N'étant pas du tout expert en linguistique, j'espère que ma question n'est pas trop absurde.

Mes notions concernant ces deux termes transcription et translittération partent de Wikipédia. J'ai cherché d'autres pages sur internet mais je n'ai pas trouvé d'information que j'interprétais différemment de Wikipédia. J'ai aussi fait une recherche par mot-clé "translittération" sur le forum et je n'ai pas trouvé de réponse : le mot est beaucoup moins utilisé que "transcription" et, à chaque occurrence, la différence entre les deux termes n'était pas le sujet.

Ma seule autre vague connaissance personnelles de notions similaires concerne le hanyu pinyin utilisé pour écrire le chinois avec l'alphabet latin. La page Wikipédia parle de transcription alors que, compte tenu de la définition donnée plus haut, j'ai vraiment l'impression que cela relève davantage de la translittération. Je suis un peu perdu.
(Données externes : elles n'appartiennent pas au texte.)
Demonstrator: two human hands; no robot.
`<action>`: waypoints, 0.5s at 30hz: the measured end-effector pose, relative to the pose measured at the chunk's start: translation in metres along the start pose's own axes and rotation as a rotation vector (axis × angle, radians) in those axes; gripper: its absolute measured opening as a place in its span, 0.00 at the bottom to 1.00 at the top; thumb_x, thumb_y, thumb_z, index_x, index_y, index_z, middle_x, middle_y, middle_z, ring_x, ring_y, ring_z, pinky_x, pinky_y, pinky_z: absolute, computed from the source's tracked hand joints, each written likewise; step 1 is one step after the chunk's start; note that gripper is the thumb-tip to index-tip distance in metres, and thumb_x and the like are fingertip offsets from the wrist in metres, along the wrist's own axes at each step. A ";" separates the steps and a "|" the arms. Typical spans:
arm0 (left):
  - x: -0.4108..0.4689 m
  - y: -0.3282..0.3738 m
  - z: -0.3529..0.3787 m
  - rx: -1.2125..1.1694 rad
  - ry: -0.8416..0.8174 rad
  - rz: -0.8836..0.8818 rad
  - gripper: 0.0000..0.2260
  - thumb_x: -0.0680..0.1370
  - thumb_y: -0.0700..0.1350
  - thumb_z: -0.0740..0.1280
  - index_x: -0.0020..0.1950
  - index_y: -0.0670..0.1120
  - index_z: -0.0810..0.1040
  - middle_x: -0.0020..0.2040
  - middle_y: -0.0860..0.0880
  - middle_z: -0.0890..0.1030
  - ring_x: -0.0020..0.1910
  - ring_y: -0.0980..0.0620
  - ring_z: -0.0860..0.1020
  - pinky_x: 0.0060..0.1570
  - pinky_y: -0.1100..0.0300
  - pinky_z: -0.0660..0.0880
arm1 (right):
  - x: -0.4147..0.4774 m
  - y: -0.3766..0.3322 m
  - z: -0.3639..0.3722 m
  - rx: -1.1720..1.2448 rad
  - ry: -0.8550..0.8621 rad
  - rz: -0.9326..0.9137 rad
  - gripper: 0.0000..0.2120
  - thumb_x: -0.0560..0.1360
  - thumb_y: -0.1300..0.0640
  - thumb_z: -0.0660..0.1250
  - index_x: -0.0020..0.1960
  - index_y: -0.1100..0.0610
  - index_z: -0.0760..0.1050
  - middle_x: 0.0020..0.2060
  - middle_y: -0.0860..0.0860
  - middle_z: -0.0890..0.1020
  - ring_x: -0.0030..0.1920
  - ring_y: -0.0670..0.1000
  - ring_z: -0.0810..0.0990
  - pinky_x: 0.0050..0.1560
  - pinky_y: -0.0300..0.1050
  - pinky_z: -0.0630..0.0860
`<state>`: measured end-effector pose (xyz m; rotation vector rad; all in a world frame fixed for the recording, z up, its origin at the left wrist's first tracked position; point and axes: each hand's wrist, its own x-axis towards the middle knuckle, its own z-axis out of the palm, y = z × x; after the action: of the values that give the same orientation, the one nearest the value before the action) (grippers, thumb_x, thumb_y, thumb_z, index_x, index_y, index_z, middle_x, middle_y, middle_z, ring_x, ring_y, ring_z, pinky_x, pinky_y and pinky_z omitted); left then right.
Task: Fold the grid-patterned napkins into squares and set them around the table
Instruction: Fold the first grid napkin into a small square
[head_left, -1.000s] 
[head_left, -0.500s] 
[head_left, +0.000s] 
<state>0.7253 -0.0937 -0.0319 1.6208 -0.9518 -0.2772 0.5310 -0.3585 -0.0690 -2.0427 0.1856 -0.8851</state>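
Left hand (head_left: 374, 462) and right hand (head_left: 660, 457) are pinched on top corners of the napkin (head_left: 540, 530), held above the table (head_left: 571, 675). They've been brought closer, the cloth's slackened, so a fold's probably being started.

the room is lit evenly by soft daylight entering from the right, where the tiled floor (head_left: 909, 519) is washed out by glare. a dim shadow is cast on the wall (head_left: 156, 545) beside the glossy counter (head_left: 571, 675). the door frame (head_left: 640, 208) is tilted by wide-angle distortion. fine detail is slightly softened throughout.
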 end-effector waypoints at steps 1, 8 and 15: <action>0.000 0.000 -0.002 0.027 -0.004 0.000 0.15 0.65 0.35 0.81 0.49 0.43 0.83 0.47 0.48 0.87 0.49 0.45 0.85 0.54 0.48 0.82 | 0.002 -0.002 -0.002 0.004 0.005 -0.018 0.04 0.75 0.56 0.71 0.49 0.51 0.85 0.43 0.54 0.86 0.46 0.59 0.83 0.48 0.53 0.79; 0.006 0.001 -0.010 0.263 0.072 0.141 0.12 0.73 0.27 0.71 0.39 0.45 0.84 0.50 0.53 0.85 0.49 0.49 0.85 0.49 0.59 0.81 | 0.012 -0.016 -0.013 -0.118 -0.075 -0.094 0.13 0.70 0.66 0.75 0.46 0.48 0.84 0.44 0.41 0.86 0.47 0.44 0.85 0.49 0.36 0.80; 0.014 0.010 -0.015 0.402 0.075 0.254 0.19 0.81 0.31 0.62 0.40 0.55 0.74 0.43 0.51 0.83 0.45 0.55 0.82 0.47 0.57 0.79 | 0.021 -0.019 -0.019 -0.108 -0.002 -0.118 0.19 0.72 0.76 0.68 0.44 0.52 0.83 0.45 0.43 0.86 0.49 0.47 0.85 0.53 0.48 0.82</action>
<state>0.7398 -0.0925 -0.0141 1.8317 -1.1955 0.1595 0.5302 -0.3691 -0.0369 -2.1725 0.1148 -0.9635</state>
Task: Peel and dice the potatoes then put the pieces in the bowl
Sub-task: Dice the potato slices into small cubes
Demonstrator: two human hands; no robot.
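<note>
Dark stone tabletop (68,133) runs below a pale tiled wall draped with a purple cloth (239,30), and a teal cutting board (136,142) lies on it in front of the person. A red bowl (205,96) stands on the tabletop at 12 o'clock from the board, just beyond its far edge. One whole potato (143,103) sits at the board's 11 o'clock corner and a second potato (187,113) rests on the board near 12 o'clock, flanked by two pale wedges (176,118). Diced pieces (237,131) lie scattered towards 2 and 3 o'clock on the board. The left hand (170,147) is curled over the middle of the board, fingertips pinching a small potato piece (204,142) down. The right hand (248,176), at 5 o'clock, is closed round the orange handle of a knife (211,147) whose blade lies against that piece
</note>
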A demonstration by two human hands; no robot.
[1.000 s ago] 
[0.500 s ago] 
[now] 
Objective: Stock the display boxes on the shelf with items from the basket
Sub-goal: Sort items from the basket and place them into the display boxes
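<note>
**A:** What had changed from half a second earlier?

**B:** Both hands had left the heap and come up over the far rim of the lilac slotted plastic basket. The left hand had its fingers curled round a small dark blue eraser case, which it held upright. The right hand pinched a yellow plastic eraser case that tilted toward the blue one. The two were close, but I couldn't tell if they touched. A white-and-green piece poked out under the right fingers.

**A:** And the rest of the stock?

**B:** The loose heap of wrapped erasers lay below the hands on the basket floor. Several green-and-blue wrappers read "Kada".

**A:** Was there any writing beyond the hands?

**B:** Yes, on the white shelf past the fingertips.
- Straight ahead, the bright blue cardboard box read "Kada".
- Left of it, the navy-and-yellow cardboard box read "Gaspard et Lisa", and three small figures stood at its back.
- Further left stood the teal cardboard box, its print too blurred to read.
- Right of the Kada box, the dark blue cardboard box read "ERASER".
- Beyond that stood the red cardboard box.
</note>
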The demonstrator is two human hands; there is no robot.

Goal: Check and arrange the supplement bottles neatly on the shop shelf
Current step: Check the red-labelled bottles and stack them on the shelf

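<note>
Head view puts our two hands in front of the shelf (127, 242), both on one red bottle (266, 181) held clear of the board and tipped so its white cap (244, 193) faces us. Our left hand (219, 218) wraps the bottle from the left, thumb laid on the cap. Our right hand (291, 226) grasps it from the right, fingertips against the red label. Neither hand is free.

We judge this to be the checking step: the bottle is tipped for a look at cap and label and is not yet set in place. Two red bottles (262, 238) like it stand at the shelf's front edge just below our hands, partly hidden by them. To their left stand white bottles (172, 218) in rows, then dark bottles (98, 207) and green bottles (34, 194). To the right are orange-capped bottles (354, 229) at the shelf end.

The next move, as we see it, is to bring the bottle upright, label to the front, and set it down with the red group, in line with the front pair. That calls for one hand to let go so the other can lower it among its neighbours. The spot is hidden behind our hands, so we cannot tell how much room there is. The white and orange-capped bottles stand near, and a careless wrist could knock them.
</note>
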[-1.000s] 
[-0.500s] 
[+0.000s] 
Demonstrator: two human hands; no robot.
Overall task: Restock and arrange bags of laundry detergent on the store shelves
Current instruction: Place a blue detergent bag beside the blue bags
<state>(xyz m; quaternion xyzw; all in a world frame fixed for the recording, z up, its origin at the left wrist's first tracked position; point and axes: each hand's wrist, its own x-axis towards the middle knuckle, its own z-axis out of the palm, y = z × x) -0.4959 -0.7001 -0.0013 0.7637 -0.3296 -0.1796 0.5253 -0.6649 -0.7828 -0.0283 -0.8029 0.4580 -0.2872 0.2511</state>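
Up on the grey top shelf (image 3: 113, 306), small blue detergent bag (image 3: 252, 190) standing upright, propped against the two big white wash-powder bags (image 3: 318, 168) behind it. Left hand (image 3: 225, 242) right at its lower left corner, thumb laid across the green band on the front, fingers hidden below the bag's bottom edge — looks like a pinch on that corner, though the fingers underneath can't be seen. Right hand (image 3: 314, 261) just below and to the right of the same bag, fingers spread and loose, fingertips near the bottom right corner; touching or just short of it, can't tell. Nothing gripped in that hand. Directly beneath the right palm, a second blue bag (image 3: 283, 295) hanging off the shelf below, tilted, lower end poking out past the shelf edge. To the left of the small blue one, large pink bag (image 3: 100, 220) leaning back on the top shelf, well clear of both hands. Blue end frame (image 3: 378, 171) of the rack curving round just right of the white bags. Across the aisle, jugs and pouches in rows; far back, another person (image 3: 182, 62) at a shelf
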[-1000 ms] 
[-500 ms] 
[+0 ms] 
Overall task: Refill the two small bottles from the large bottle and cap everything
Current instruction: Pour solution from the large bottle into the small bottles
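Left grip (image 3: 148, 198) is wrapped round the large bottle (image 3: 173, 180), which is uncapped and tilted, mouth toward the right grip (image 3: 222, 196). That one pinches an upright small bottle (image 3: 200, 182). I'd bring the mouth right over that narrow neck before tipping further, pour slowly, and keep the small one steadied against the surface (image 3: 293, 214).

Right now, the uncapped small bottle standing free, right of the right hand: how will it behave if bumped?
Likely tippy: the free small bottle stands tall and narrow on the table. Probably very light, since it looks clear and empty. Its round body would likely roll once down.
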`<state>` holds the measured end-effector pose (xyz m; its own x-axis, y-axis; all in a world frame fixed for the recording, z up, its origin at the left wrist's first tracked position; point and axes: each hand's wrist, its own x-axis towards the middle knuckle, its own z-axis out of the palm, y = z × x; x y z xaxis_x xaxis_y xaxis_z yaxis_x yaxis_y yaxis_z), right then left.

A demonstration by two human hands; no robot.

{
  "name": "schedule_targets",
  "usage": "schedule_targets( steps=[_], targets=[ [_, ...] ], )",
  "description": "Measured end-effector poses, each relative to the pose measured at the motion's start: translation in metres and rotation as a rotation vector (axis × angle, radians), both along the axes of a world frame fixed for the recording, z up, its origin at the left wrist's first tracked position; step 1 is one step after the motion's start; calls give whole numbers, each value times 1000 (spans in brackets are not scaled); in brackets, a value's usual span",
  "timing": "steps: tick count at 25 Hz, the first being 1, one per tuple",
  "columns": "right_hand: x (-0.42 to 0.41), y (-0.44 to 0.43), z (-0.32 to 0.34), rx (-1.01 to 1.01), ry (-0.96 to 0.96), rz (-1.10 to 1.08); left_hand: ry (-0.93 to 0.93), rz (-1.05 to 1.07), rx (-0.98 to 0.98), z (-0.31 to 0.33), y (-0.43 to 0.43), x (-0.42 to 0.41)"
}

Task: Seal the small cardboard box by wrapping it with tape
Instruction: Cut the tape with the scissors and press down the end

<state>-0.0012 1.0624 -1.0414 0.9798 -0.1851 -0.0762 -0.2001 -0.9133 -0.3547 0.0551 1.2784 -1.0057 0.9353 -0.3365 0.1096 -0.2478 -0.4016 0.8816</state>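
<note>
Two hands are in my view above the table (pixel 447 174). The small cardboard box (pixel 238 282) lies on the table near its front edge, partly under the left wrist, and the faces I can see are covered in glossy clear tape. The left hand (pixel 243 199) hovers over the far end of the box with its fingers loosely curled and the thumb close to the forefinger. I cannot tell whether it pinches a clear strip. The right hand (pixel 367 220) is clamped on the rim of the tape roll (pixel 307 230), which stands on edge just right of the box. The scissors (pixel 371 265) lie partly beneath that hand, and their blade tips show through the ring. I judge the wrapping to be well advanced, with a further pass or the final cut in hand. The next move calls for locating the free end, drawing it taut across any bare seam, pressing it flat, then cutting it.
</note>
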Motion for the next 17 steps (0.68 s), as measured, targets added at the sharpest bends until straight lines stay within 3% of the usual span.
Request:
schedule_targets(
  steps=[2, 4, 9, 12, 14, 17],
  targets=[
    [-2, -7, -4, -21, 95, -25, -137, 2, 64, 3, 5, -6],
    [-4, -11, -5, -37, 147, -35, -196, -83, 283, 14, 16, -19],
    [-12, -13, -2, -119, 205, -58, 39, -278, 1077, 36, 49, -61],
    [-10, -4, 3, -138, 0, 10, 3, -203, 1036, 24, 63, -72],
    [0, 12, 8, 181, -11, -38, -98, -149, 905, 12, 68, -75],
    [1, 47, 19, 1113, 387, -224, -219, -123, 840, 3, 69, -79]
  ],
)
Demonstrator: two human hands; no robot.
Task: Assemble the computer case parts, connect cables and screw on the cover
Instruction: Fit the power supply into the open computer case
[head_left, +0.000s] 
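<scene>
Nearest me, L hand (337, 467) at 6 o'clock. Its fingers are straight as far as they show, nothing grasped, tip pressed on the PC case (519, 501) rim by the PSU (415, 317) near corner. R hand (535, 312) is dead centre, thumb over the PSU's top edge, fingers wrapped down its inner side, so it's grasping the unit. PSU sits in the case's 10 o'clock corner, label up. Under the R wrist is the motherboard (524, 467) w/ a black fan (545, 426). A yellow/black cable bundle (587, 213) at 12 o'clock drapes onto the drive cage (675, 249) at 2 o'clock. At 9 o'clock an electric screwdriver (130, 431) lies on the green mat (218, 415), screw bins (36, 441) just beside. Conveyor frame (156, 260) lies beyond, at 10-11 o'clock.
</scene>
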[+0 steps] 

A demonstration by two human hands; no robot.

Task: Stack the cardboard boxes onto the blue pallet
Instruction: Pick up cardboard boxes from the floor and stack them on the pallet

Pour passer des tengwar à l'alphabet latin, j'ai toujours entendu parler de transcription mais, compte tenu des définitions de Wikipédia, je fais la même analyse que pour le pinyin et j'ai plutôt l'impression qu'il s'agit de de translittération.

En faisant la même recherche sur le site (et non le forum), j'ai trouvé une mention intéressante à la fin de l'introduction sur la page des index des spécimens de tengwar du Mellonath Daeron : "Pour éviter les problèmes d’une vraie translittération, les transcriptions sont données en caractères latins avec une orthographe normalisée. Les espaces, mais pas la ponctuation, sont également ajoutés si nécessaires." Armé de ma compréhension de la page Wikipédia sus-citée, j'avoue ne pas du tout comprendre cette phrase ! La "normalisation de l'orthographe" des tengwar ne prend en l'occurrence pas compte de la langue d'arrivée (que ce soit l'anglais de la page originale ou le français de celle du site) et est donc à priori plutôt de la translittération.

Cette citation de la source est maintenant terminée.